Exercise aim: Write out the records beneath this line exactly as they appear, minus any images.

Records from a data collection
┌──

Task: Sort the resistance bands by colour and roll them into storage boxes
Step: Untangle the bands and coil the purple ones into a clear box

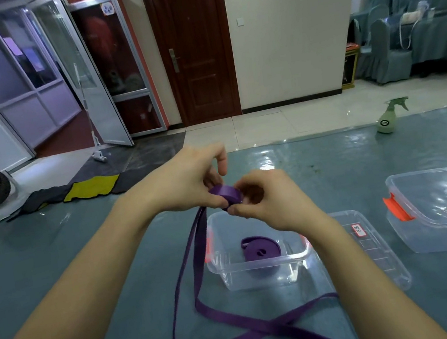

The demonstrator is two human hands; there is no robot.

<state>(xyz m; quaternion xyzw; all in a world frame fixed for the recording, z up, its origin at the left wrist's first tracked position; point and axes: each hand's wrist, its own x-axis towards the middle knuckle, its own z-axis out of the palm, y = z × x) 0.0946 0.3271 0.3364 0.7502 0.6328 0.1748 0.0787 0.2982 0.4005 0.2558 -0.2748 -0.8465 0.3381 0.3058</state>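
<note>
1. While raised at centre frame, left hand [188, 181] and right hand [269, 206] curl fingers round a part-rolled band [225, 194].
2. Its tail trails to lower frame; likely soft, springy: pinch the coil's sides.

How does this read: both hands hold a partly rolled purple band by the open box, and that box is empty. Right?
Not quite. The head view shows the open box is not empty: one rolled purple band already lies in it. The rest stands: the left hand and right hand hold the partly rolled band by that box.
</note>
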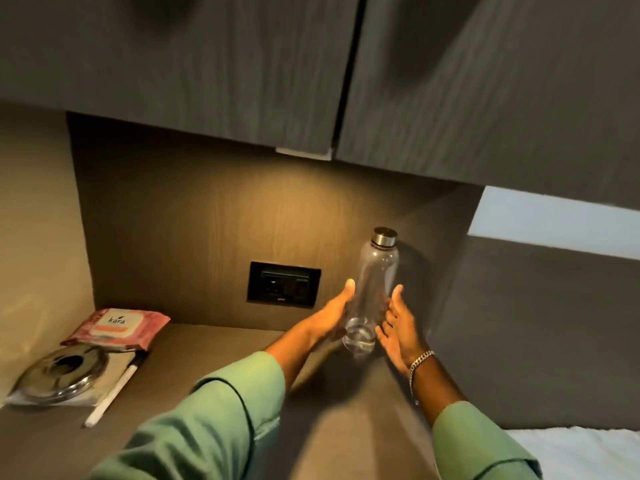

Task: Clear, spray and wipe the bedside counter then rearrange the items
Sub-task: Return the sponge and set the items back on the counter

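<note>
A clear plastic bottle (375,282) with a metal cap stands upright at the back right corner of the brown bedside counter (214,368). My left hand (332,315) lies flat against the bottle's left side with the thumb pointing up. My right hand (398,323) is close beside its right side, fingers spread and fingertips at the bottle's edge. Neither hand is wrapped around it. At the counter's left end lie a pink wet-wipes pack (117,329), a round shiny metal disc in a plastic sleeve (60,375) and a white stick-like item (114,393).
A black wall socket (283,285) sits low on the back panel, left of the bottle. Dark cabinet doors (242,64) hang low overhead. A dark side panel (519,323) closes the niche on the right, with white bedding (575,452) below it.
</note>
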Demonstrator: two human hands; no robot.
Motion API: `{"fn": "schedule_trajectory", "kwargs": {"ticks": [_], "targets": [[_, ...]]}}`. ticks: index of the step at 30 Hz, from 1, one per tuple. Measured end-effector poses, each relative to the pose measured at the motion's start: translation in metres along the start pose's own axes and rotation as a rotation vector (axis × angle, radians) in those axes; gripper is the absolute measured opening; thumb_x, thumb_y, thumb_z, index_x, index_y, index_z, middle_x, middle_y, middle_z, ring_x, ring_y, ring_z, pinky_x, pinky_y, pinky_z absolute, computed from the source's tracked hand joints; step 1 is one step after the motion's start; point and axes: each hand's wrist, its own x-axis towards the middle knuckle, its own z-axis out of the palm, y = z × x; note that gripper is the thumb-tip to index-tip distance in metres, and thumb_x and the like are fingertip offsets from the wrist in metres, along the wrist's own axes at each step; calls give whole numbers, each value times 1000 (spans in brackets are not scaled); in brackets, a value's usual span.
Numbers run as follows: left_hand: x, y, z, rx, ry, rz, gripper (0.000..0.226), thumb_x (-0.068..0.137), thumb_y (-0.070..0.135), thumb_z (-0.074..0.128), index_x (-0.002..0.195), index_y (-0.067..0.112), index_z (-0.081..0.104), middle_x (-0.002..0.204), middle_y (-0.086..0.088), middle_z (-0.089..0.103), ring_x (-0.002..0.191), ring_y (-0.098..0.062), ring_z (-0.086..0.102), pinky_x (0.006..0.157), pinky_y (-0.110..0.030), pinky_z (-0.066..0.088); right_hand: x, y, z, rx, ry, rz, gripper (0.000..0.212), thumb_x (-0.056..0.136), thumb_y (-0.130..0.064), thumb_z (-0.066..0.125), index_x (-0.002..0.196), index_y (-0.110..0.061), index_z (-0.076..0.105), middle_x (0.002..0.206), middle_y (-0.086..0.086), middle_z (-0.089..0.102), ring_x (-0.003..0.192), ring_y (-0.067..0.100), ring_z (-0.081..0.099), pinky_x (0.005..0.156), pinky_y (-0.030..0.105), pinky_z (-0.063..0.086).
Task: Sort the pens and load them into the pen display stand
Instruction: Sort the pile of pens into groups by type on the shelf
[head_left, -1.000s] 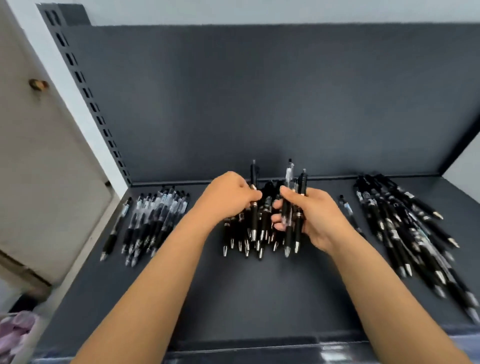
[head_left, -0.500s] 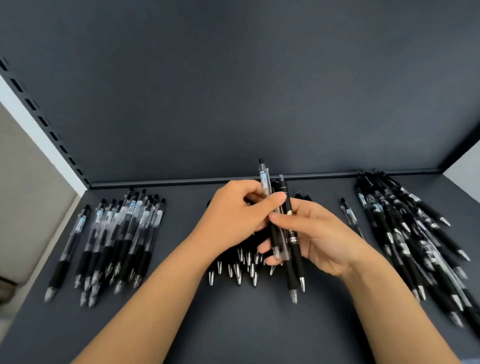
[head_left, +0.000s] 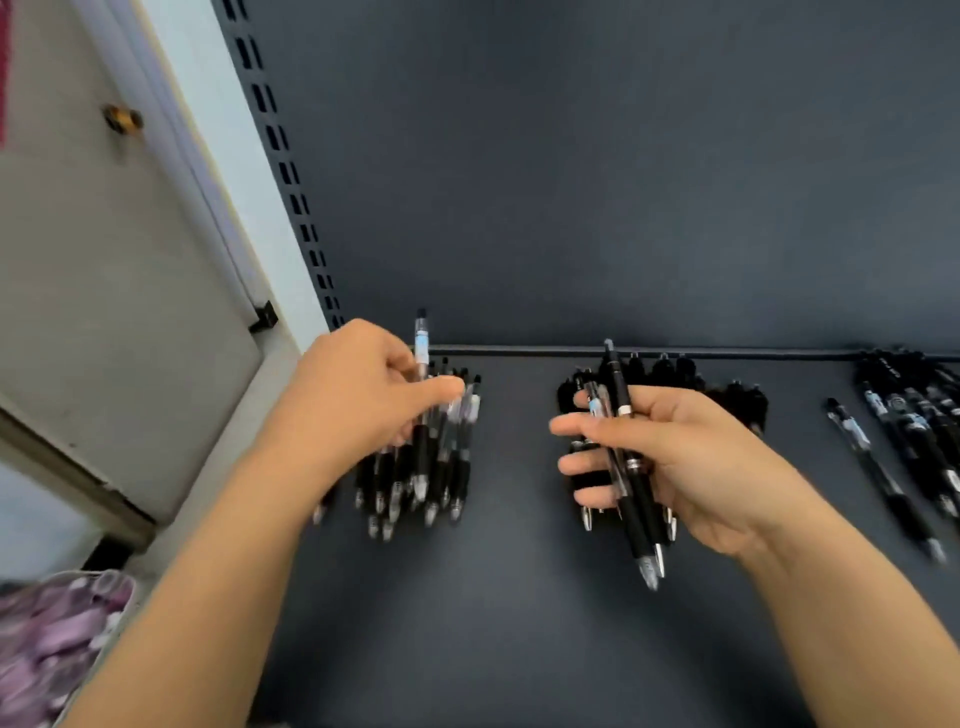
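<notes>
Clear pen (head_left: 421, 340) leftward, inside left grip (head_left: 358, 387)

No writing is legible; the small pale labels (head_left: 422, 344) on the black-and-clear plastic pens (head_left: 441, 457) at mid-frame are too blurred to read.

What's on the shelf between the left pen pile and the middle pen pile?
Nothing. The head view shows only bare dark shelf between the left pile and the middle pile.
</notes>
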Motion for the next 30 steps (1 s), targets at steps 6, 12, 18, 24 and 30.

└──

Task output:
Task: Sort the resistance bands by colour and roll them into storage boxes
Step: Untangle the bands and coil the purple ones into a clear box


The demonstrator is two human hands; there is no robot.

<state>(xyz m; quaternion xyzw; all in a world frame fixed for the recording, z up, its origin at the left wrist's first tracked position; point and axes: each hand's wrist, its own x-axis towards the middle knuckle, its own z-axis out of the palm, y = z × x) 0.0946 0.3271 0.3364 0.7502 0.6328 0.1748 0.0787 0.2982 0.4005 0.2558 -0.2748 -0.8465 0.3381 0.3058</state>
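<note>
1. While raised at centre frame, left hand [188, 181] and right hand [269, 206] curl fingers round a part-rolled band [225, 194].
2. Its tail trails to lower frame; likely soft, springy: pinch the coil's sides.

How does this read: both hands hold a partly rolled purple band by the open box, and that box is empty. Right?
Not quite. The head view shows the open box is not empty: one rolled purple band already lies in it. The rest stands: the left hand and right hand hold the partly rolled band by that box.
</note>
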
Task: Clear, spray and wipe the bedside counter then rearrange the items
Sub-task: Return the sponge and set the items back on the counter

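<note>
A clear plastic bottle (375,282) with a metal cap stands upright at the back right corner of the brown bedside counter (214,368). My left hand (332,315) lies flat against the bottle's left side with the thumb pointing up. My right hand (398,323) is close beside its right side, fingers spread and fingertips at the bottle's edge. Neither hand is wrapped around it. At the counter's left end lie a pink wet-wipes pack (117,329), a round shiny metal disc in a plastic sleeve (60,375) and a white stick-like item (114,393).
A black wall socket (283,285) sits low on the back panel, left of the bottle. Dark cabinet doors (242,64) hang low overhead. A dark side panel (519,323) closes the niche on the right, with white bedding (575,452) below it.
</note>
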Demonstrator: two human hands; no robot.
Motion API: `{"fn": "schedule_trajectory", "kwargs": {"ticks": [_], "targets": [[_, ...]]}}`. ticks: index of the step at 30 Hz, from 1, one per tuple. Measured end-effector poses, each relative to the pose measured at the motion's start: translation in metres along the start pose's own axes and rotation as a rotation vector (axis × angle, radians) in those axes; gripper is the absolute measured opening; thumb_x, thumb_y, thumb_z, index_x, index_y, index_z, middle_x, middle_y, middle_z, ring_x, ring_y, ring_z, pinky_x, pinky_y, pinky_z absolute, computed from the source's tracked hand joints; step 1 is one step after the motion's start; point and axes: each hand's wrist, its own x-axis towards the middle knuckle, its own z-axis out of the palm, y = z × x; note that gripper is the thumb-tip to index-tip distance in metres, and thumb_x and the like are fingertip offsets from the wrist in metres, along the wrist's own axes at each step; calls give whole numbers, each value times 1000 (spans in brackets are not scaled); in brackets, a value's usual span.
Numbers run as follows: left_hand: x, y, z, rx, ry, rz, gripper (0.000..0.226), thumb_x (-0.068..0.137), thumb_y (-0.070..0.135), thumb_z (-0.074..0.128), index_x (-0.002..0.195), index_y (-0.067..0.112), index_z (-0.081..0.104), middle_x (-0.002..0.204), middle_y (-0.086..0.088), middle_z (-0.089..0.103), ring_x (-0.002..0.191), ring_y (-0.098..0.062), ring_z (-0.086..0.102), pinky_x (0.006..0.157), pinky_y (-0.110..0.030), pinky_z (-0.066..0.088); right_hand: x, y, z, rx, ry, rz, gripper (0.000..0.212), thumb_x (-0.056..0.136), thumb_y (-0.130..0.064), thumb_z (-0.066..0.125), index_x (-0.002..0.196), index_y (-0.110..0.061), index_z (-0.076..0.105), middle_x (0.002..0.206), middle_y (-0.086..0.086), middle_z (-0.089..0.102), ring_x (-0.003..0.192), ring_y (-0.067..0.100), ring_z (-0.081..0.099), pinky_x (0.005..0.156), pinky_y (-0.030..0.105), pinky_z (-0.063..0.086).
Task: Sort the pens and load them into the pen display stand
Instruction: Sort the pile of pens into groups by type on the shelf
[head_left, -1.000s] 
[head_left, -0.500s] 
[head_left, +0.000s] 
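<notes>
Clear pen (head_left: 421, 340) leftward, inside left grip (head_left: 358, 387)

No writing is legible; the small pale labels (head_left: 422, 344) on the black-and-clear plastic pens (head_left: 441, 457) at mid-frame are too blurred to read.

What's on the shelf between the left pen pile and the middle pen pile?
Nothing. The head view shows only bare dark shelf between the left pile and the middle pile.
</notes>
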Motion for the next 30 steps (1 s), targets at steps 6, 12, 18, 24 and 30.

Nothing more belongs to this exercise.